* _What the task requires_
Look through the material below. Return exactly the lines from the one with "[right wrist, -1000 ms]" through the one with "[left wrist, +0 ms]", both included.

- Opening Delimiter -

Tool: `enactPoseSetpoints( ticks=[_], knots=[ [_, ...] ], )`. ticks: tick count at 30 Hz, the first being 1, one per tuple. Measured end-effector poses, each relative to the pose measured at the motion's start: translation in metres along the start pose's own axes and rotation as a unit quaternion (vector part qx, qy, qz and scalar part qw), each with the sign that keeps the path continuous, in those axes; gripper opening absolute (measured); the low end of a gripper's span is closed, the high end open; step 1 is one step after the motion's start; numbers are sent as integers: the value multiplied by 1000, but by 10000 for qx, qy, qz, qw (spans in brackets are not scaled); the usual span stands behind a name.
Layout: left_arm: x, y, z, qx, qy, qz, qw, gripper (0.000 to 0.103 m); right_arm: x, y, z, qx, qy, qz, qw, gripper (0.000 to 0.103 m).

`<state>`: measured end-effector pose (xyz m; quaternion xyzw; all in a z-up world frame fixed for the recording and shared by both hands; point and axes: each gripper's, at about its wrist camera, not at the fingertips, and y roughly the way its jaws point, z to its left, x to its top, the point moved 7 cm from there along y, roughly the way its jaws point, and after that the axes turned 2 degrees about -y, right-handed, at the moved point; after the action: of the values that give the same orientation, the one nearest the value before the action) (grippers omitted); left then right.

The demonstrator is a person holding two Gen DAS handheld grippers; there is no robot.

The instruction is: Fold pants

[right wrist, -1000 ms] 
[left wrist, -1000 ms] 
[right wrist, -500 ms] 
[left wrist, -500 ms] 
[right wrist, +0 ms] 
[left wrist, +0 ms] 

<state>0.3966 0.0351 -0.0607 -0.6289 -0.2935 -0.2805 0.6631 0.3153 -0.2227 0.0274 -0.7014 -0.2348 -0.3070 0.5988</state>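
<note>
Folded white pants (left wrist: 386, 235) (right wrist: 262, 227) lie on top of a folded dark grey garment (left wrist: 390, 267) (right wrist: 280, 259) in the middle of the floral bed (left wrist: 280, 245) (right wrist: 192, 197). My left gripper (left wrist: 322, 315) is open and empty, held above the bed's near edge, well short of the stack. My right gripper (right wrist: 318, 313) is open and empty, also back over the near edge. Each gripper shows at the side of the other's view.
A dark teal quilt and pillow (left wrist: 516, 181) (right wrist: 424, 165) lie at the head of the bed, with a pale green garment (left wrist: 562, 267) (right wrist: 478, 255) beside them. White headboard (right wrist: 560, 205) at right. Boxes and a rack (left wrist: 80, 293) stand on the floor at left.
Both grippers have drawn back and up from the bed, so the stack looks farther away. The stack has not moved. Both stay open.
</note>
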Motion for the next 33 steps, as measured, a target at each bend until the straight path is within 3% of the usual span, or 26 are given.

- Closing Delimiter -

* _Task response_
[right wrist, -1000 ms] 
[left wrist, -1000 ms] 
[right wrist, -500 ms] 
[left wrist, -500 ms] 
[right wrist, +0 ms] 
[left wrist, +0 ms] 

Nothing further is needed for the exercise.